Pour les amoureux des films de John Waters – ou de la fameuse comédie musicale tirée de Hairspray – cette première partie est une bible indispensable, apportant pléthore d’informations, parfois édifiantes, parfois anecdotiques, mais toujours passionnante. La deuxième partie, elle, s’adresse plus volontiers aux afficionados du personnage qu’est Waters lui-même (si tant est qu’il existe une véritable différence entre ces deux populations de fans). En s’éloignant de sa carrière et de l’aspect « autobiographique », les chapitres suivants se révèlent être de pures écritures d’inventions, dans une veine on-ne-peut-plus watersienne. La description de son restaurant « Idéal » – spoiler, il se peut que les huîtres contiennent un fluide corporel humain ou un autre – ou bien la maison de rêve imaginée par John Waters, tout n’est qu’un prétexte pour laisser libre court à son esprit chaotique, délirant et réjouissant. Chaque chapitre peut alors se lire comme une petite expérience individuelle qu’il s’agisse d’une lettre d’amour écrite à Warhol et son œuvre en tentant de retranscrire par écrit la frénésie créative de la Factory ou du récit d’une nouvelle aventure pour Waters, un trip sous LSD à plus de 70 ans. Tout ceci culminant évidemment avec l’expérience ultime, celle de la mort de John Waters, les funérailles qu’il invente pour lui-même – plus sobres que vous ne l’imaginez – ainsi que sa résurrection – quant à elle…  Encore plus loufoque que vous ne l’imaginez.

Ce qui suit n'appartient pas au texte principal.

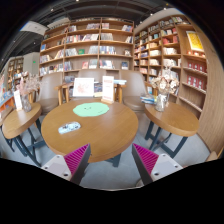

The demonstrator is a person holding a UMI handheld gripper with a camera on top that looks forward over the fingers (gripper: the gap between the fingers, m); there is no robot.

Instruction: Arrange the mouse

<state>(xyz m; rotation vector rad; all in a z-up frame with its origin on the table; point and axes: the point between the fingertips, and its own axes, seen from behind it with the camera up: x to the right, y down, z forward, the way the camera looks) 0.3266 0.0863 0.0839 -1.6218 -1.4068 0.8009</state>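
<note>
Only the gripper view to go on, and honestly the job looks barely started: the gripper (110, 160) hangs above the near edge of the round table (100, 135) with its jaws spread wide and nothing between them. The mouse (69, 127) lies on the tabletop well beyond the fingers and off toward the left one, on a small pale sheet as far as I can tell, untouched. There's a green mat (91, 109) further back near the table's middle, maybe where the mouse should end up, just my guess. So reaching, grabbing and placing all look left to do. Counts: one mouse, one green mat, two upright cards (84, 87) at the far side, three round tables in all with one either side, and bookshelves (90, 45) along the back walls.
</note>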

Plus que des mémoires, plus qu’un simple exercice de style, M. Je-sais-tout est en réalité un manuel. Pas un de ces livres plus ou moins spirituels censés donner du sens à votre vie, pas un guide de méditation, ni un self-help book d’aucune sorte. C’est un manuel de sabotage. Détruire les attentes, détourner en permanence la routine de la vie, apprendre l’art du contre-pied permanent, savoir faire un pas de côté, pouvoir se moquer d’à peu près tout – et avant tout de soi-même – voilà donc “les conseils impurs d’un vieux dégueulasse”. Et aussi délirants qu’ils puissent paraitre au premier coup d’œil, ils vous feront échapper, au moins temporairement, des pires ennemis qui nous guettent : l’ennui et l’apathie. Tout ça mixé avec du LSD, l’histoire des Sex Clubs de New York et même la biographie de la première guenon peintre de l’histoire, vous auriez tort de vous en priver.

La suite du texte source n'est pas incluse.